<<<<
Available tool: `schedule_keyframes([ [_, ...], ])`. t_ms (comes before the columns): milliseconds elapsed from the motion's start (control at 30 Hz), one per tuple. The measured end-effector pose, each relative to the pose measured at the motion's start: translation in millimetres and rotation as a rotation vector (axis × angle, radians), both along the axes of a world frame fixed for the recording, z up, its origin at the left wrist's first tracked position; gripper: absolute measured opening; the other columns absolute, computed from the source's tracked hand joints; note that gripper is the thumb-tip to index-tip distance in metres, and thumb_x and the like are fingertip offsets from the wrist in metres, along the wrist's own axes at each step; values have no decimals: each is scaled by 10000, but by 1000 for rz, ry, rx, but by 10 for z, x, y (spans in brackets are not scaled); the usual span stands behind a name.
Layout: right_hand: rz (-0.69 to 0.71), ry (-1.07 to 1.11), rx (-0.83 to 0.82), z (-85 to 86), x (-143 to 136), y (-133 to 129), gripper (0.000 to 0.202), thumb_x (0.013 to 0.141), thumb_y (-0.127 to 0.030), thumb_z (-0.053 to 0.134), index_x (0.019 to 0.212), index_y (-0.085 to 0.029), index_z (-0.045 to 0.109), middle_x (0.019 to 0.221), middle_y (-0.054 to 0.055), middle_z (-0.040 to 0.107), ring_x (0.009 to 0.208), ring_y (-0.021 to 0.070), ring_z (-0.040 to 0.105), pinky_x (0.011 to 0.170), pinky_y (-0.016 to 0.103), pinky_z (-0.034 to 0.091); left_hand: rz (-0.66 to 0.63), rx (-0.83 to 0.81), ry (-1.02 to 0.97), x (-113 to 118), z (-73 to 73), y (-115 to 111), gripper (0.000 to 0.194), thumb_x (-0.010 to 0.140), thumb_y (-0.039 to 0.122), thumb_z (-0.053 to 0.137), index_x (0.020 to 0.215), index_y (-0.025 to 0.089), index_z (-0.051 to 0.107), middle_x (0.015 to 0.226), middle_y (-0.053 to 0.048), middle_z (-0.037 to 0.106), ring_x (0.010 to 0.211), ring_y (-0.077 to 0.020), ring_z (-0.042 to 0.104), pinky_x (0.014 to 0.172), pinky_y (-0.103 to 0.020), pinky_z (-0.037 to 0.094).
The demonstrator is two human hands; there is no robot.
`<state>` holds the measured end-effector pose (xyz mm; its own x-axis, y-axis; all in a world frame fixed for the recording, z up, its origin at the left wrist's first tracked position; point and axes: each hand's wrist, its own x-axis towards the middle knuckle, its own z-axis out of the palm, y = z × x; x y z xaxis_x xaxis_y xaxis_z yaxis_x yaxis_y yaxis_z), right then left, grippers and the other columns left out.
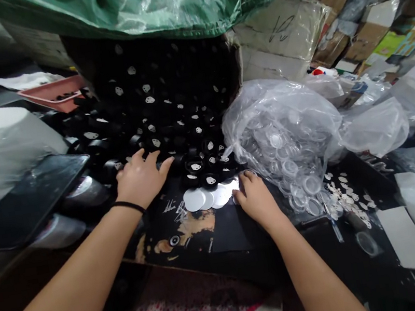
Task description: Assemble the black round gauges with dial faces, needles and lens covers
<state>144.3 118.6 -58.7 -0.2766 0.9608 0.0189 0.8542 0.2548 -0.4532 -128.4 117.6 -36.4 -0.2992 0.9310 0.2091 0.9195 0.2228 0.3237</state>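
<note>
My left hand (142, 176), fingers spread, reaches over the near edge of a heap of black plastic parts (193, 167) that carry small white tags. Nothing shows in its grasp. On the black table, a row of overlapping shiny round discs (194, 200) lies in front of the heap. My right hand (255, 195) rests at the right end of that row, thumb apart from its bent fingers, touching or right beside the last disc. What lies under its fingertips is hidden. Close by on the right, a clear plastic bag (282, 107) spills transparent round caps (290, 167).
The heap spills from a box under a green plastic sheet (153, 9). Small white pieces (350, 198) lie scattered on the right. A dark flat panel (29, 199) and a white roll (10, 129) stand left, a pink tray (56, 93) behind. A small ring (174, 240) lies near the front edge.
</note>
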Motion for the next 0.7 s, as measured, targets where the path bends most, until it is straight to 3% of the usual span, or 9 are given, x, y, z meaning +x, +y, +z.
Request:
schedule_keyframes([
  [133, 93, 34, 12, 10, -13, -24, 438, 940, -239, 552, 1338, -65, 604, 1424, 224, 563, 1366, 323, 490, 1177, 458, 350, 18, 21, 22, 67, -90, -51, 628, 1000, 524, 422, 1396, 61, 571, 1515, -319, 435, 1289, -512, 510, 989, -682, 413],
  [267, 179, 110, 23, 6, 33, 14, 316, 945, -208, 529, 1201, -138, 700, 1235, 145, 693, 1225, 269, 601, 1098, 405, 446, 30, 44, 35, 76, -175, -68, 550, 974, 498, 468, 1320, 110, 647, 1435, -277, 555, 1266, -485, 557, 995, -656, 444],
  [400, 128, 186, 84, -61, 104, 46, 348, 960, -206, 469, 1212, -122, 694, 1285, 177, 661, 1260, 291, 580, 1114, 461, 433, -27, 128, 16, 95, -161, -149, 542, 1005, 418, 392, 1337, 52, 614, 1435, -278, 567, 1314, -414, 551, 1041, -569, 461],
  [467, 117, 213, 92, -95, 122, 40, 352, 938, -212, 508, 1224, -123, 691, 1327, 185, 644, 1287, 304, 569, 1123, 477, 429, -102, 189, 8, 190, -146, -223, 535, 1011, 375, 379, 1339, 14, 598, 1438, -271, 570, 1339, -365, 537, 1106, -515, 422],
  [567, 143, 257, 80, -85, 141, -14, 337, 919, -231, 553, 1213, -168, 705, 1330, 148, 661, 1290, 284, 580, 1123, 459, 441, -303, 233, 11, 438, -178, -301, 469, 996, 375, 458, 1330, 93, 627, 1443, -174, 604, 1360, -285, 523, 1190, -436, 336],
  [633, 139, 290, 89, -23, 178, -82, 346, 946, -264, 524, 1236, -180, 693, 1348, 136, 654, 1310, 270, 563, 1133, 457, 430, -419, 232, 15, 604, -230, -285, 446, 956, 381, 562, 1327, 146, 642, 1457, -134, 603, 1397, -288, 482, 1236, -459, 244],
  [700, 121, 317, 98, 66, 239, -178, 358, 963, -287, 497, 1245, -174, 685, 1320, 140, 668, 1286, 274, 573, 1121, 470, 435, -477, 233, 10, 707, -276, -215, 457, 909, 356, 644, 1312, 140, 655, 1456, -158, 599, 1426, -336, 438, 1253, -526, 147],
])
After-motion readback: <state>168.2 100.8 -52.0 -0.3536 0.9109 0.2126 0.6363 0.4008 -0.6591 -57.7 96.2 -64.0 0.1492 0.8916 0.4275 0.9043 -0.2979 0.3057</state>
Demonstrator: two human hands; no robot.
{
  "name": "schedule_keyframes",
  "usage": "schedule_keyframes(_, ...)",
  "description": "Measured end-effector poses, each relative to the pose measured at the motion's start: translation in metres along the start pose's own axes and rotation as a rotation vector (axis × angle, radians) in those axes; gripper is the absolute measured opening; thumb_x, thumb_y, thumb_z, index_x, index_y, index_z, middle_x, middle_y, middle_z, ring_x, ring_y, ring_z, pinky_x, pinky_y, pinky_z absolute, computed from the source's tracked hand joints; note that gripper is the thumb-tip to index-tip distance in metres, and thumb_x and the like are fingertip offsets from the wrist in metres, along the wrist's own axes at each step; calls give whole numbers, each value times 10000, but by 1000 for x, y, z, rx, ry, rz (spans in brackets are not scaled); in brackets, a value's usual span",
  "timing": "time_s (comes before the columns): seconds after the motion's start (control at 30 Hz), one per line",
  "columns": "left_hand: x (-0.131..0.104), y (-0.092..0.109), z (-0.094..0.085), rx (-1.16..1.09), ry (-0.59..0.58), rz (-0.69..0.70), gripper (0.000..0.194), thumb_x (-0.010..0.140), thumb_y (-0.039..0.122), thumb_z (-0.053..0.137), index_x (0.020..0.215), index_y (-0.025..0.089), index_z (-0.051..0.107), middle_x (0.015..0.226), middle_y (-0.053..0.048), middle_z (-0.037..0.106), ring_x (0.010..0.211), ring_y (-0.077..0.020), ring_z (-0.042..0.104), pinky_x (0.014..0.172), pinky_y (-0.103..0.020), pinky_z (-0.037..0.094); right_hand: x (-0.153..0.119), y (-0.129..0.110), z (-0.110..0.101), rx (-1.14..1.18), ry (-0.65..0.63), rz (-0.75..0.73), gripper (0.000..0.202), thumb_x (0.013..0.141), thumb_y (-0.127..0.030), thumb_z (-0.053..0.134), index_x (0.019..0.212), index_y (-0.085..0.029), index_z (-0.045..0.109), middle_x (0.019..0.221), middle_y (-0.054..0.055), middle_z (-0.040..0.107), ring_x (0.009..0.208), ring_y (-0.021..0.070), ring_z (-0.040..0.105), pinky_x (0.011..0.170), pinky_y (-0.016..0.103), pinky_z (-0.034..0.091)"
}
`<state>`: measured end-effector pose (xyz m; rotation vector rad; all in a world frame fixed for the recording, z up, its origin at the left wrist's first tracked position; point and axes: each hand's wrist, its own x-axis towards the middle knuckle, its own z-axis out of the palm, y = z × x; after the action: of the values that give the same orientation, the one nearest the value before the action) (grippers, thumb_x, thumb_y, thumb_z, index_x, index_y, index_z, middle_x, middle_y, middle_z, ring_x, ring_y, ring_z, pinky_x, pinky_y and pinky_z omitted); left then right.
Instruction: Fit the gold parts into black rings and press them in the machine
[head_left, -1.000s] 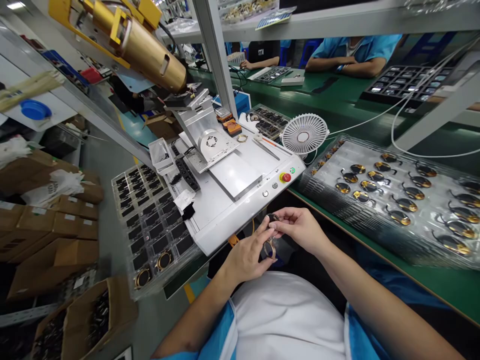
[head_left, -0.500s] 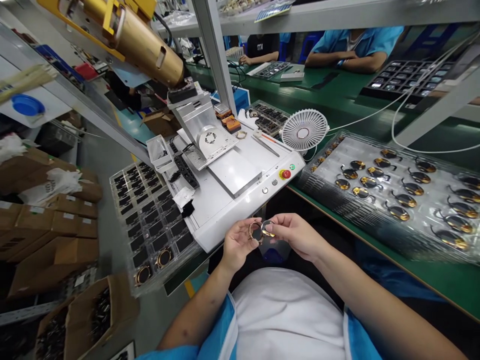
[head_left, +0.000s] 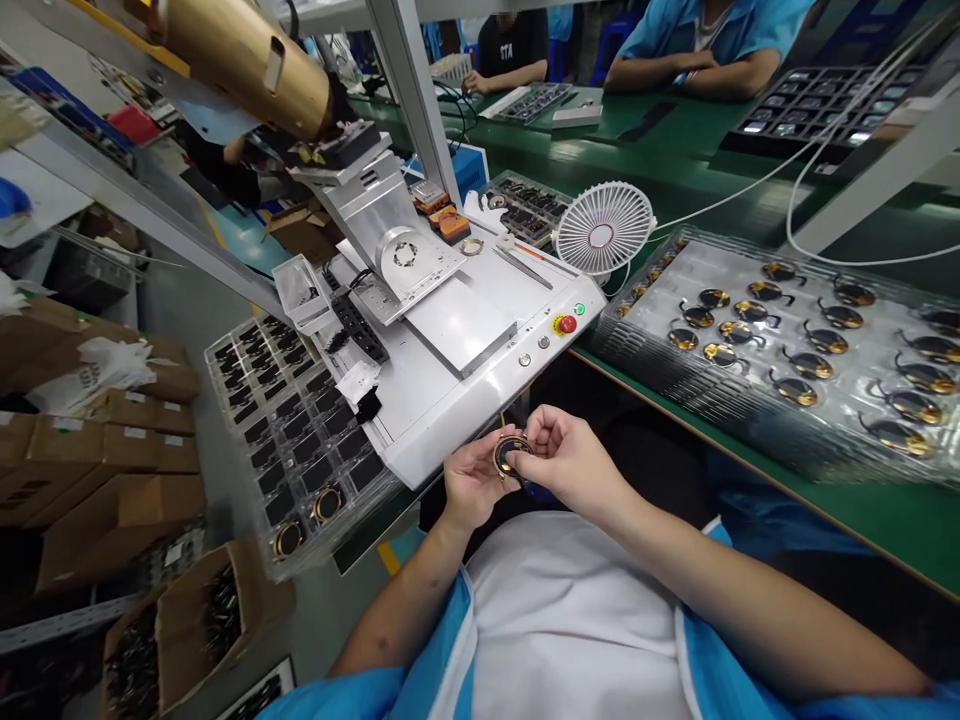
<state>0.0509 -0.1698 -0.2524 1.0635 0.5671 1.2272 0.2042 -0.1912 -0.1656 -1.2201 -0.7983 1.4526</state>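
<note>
The left hand [head_left: 471, 478] and right hand [head_left: 564, 462] meet in front of the torso, just below the near edge of the white machine base [head_left: 450, 400]. Both close their fingertips on a small round part with a gold rim [head_left: 511, 453], gripped from either side so that its dark face is turned up toward the eyes. The part is held in the air, apart from any surface. To the left, a clear compartment tray [head_left: 300, 440] overhangs the table [head_left: 862, 500]; most of its cells hold dark rectangular pieces, while two near cells hold gold-rimmed rings [head_left: 309, 520]. To the right, a clear blister tray [head_left: 787, 350] lies flat on the table and seats rows of round gold-and-black parts with tails, one per pocket. A small white fan [head_left: 602, 232] stands behind this tray. Open cartons [head_left: 187, 630] on the floor hold dark pieces, too small to identify.
</note>
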Motion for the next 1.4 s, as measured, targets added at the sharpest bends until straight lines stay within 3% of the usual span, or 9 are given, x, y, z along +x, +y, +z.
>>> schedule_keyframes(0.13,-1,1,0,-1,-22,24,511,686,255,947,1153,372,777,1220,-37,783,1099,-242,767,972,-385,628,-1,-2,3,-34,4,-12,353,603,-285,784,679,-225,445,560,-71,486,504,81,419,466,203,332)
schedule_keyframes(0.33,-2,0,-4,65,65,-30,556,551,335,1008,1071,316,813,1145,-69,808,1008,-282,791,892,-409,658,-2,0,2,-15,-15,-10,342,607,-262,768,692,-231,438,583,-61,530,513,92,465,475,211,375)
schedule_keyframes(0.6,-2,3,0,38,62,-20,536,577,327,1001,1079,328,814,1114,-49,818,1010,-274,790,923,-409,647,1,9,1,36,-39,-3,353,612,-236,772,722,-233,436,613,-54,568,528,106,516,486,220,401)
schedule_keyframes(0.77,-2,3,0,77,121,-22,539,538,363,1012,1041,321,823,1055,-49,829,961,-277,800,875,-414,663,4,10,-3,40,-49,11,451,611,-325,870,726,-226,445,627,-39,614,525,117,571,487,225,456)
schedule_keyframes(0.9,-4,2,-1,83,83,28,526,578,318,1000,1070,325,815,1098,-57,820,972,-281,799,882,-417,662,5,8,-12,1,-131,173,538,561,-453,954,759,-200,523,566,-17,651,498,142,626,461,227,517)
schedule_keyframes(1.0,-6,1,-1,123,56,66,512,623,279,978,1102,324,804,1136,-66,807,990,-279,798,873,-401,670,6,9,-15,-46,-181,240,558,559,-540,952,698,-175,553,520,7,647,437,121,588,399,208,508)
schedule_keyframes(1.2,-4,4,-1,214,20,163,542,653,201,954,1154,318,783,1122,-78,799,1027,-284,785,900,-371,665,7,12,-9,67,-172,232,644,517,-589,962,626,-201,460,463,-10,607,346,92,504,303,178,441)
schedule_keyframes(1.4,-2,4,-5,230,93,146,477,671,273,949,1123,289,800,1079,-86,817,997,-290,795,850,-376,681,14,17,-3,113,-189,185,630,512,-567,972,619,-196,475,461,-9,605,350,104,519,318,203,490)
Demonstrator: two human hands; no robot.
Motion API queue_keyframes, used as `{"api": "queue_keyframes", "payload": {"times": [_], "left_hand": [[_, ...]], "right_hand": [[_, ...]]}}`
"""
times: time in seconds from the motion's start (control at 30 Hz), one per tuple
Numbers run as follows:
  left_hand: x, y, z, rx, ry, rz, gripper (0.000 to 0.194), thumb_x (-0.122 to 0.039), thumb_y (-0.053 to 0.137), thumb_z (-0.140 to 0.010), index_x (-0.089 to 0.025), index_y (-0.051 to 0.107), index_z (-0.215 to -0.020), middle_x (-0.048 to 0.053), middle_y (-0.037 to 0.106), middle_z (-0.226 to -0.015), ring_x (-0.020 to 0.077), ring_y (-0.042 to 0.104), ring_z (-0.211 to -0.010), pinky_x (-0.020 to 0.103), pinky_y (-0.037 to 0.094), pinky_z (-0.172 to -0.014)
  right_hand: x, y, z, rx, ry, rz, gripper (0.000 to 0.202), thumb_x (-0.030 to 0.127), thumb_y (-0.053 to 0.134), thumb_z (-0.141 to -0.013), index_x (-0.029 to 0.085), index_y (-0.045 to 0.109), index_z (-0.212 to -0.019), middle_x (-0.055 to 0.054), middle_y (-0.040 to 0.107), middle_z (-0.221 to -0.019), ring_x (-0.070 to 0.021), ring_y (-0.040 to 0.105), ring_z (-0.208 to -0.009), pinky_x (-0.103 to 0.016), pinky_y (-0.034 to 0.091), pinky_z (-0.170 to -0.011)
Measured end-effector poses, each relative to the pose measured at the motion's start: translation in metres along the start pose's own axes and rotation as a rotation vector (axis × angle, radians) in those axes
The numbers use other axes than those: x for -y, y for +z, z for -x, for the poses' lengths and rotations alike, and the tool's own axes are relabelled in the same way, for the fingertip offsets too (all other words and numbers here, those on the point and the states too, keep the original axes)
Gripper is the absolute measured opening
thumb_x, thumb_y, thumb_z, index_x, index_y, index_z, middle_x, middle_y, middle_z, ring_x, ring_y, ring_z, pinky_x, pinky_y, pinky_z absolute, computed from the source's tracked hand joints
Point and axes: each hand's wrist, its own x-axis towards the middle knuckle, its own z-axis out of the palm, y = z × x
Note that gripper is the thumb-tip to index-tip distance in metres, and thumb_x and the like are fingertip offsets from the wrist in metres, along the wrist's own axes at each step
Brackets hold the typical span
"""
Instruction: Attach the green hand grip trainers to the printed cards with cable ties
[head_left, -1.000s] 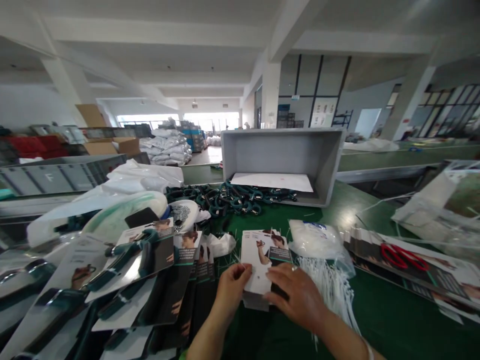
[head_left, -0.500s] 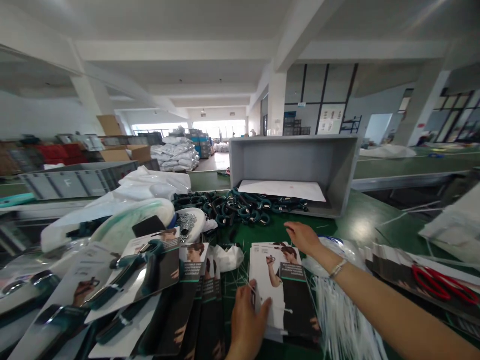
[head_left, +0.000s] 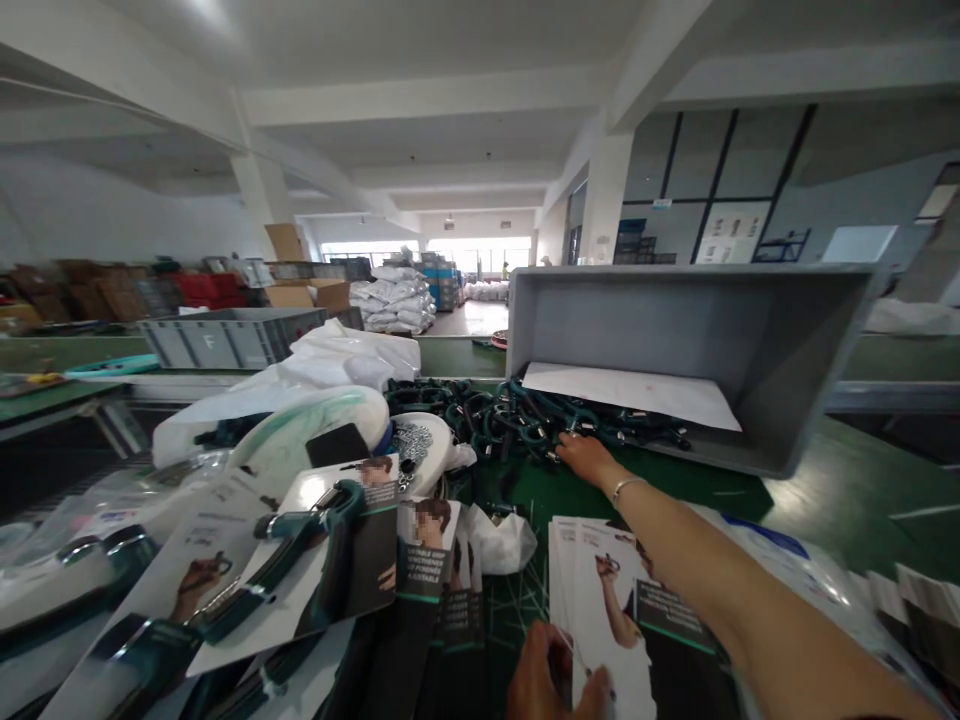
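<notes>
My left hand (head_left: 551, 678) is at the near left edge of a stack of printed cards (head_left: 611, 610), thumb over the top card and fingers closed at its side. A thin white strip shows by these fingers. My right hand (head_left: 589, 460) reaches over the cards to a heap of dark green hand grips (head_left: 495, 420), its fingertips bent down and closed on a hand grip at the near edge. To the left, finished-looking cards carry hand grips (head_left: 281, 560) fastened on them. My forearm hides part of the card stack.
A grey crate (head_left: 675, 310) lies on its side behind the heap, a white sheet (head_left: 630, 390) inside it. Left of the heap stand a white tub of small metal parts (head_left: 412, 450) and white plastic bags (head_left: 352, 355). A clear plastic bag (head_left: 795, 560) lies at right.
My right hand has moved forward from above the cards to the heap of hand grips. My left hand stays at the cards. The view has swung left.
</notes>
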Motion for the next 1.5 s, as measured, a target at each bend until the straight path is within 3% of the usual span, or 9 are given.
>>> {"api": "queue_keyframes", "payload": {"times": [0.17,0.5,0.6,0.73,0.97,1.1,1.27,1.4,1.5], "left_hand": [[-0.007,-0.005,0.000,0.053,-0.049,0.072,0.020,-0.025,0.063,-0.061,-0.022,0.046,-0.071,-0.003,0.048,-0.064,0.0141,0.048,-0.063,0.023,0.036,-0.060],[-0.014,-0.007,0.007,0.061,0.012,0.039,0.019,-0.032,0.058,-0.069,-0.020,0.045,-0.076,-0.003,0.047,-0.064,0.0129,0.046,-0.060,0.023,0.036,-0.058],[-0.015,-0.008,0.009,0.076,0.018,0.040,0.020,-0.033,0.059,-0.069,-0.020,0.045,-0.077,-0.006,0.043,-0.059,0.0110,0.043,-0.056,0.021,0.033,-0.054],[-0.011,-0.007,0.010,0.078,0.044,0.048,0.022,-0.033,0.060,-0.068,-0.020,0.045,-0.078,-0.008,0.038,-0.054,0.0099,0.041,-0.052,0.020,0.031,-0.052],[-0.008,-0.010,0.011,0.081,0.057,0.188,0.022,-0.040,0.055,-0.073,-0.019,0.050,-0.077,-0.007,0.041,-0.054,0.0096,0.042,-0.050,0.020,0.031,-0.049],[-0.011,-0.010,0.011,0.094,0.064,0.249,0.028,-0.046,0.048,-0.078,-0.018,0.051,-0.079,-0.006,0.043,-0.053,0.0095,0.043,-0.050,0.020,0.031,-0.049],[-0.021,-0.021,0.016,0.016,0.047,0.280,0.039,-0.050,0.048,-0.078,-0.016,0.050,-0.097,-0.005,0.045,-0.056,0.0113,0.045,-0.050,0.021,0.035,-0.048],[-0.043,-0.032,0.012,-0.153,0.276,-0.044,0.030,-0.036,0.053,-0.077,-0.019,0.058,-0.102,0.007,0.057,-0.095,0.0184,0.055,-0.083,0.030,0.044,-0.073],[-0.068,-0.026,-0.004,-0.030,0.352,-0.316,0.030,-0.028,0.053,-0.076,-0.023,0.061,-0.105,0.008,0.057,-0.111,0.0243,0.050,-0.104,0.036,0.040,-0.087]], "right_hand": [[-0.028,-0.024,0.044,-0.071,-0.034,-0.128,0.015,0.016,0.055,-0.081,0.020,0.061,-0.094,-0.009,0.058,-0.113,-0.0218,0.053,-0.104,-0.031,0.042,-0.081],[-0.063,-0.120,0.107,-0.335,0.340,-0.624,0.049,0.054,0.021,-0.089,0.016,0.049,-0.100,-0.002,0.056,-0.067,-0.0118,0.051,-0.050,-0.023,0.039,-0.046],[-0.054,-0.110,0.121,-0.229,0.359,-0.806,0.058,0.063,0.016,-0.086,0.017,0.051,-0.093,0.002,0.050,-0.058,-0.0079,0.040,-0.039,-0.019,0.032,-0.036],[-0.027,-0.069,0.134,-0.015,0.328,-0.941,0.065,0.074,0.026,-0.076,0.016,0.054,-0.080,0.004,0.047,-0.052,-0.0061,0.035,-0.035,-0.018,0.027,-0.030],[0.015,-0.021,0.157,0.145,0.228,-0.878,0.067,0.073,0.030,-0.076,0.016,0.063,-0.078,0.000,0.057,-0.053,-0.0107,0.047,-0.042,-0.023,0.040,-0.042],[0.027,-0.019,0.167,0.082,0.225,-0.733,0.046,0.056,0.039,-0.083,0.019,0.065,-0.088,-0.006,0.067,-0.077,-0.0199,0.061,-0.070,-0.031,0.046,-0.068],[0.030,-0.037,0.192,-0.049,0.273,-0.569,0.041,0.035,0.032,-0.088,0.012,0.056,-0.112,-0.017,0.061,-0.109,-0.0260,0.056,-0.098,-0.041,0.039,-0.087],[0.041,-0.051,0.228,-0.035,0.074,-0.473,0.034,0.029,0.049,-0.077,0.019,0.060,-0.108,-0.010,0.061,-0.107,-0.0233,0.055,-0.100,-0.036,0.041,-0.086],[0.057,-0.050,0.241,0.004,-0.013,-0.375,0.033,0.027,0.058,-0.069,0.021,0.065,-0.100,-0.009,0.060,-0.100,-0.0240,0.055,-0.096,-0.034,0.043,-0.082]]}}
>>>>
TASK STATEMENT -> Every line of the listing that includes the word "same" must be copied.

TASK ANSWER ->
`<state>`: measured end-effector pose (xyz m; rotation vector rad; all in a world frame fixed for the recording, z up, its origin at the left wrist's first tracked position; point and axes: each hand's wrist, its own x-axis towards the middle knuckle, its own z-axis out of the palm, y = z × x; after the action: of the values that give the same orientation, the one nearest the value before the action) (grippers, thumb_x, thumb_y, thumb_z, index_x, index_y, index_z, middle_x, middle_y, middle_z, ring_x, ring_y, ring_z, pinky_x, pinky_y and pinky_z omitted); left then right.
The numbers use other axes than those: x for -y, y for +z, z for -x, for the poses' lengths and rotations alike, and the tool's own axes are relabelled in the same way, for the fingertip offsets too (all other words and numbers here, those on the point and the states too, keep the original axes)

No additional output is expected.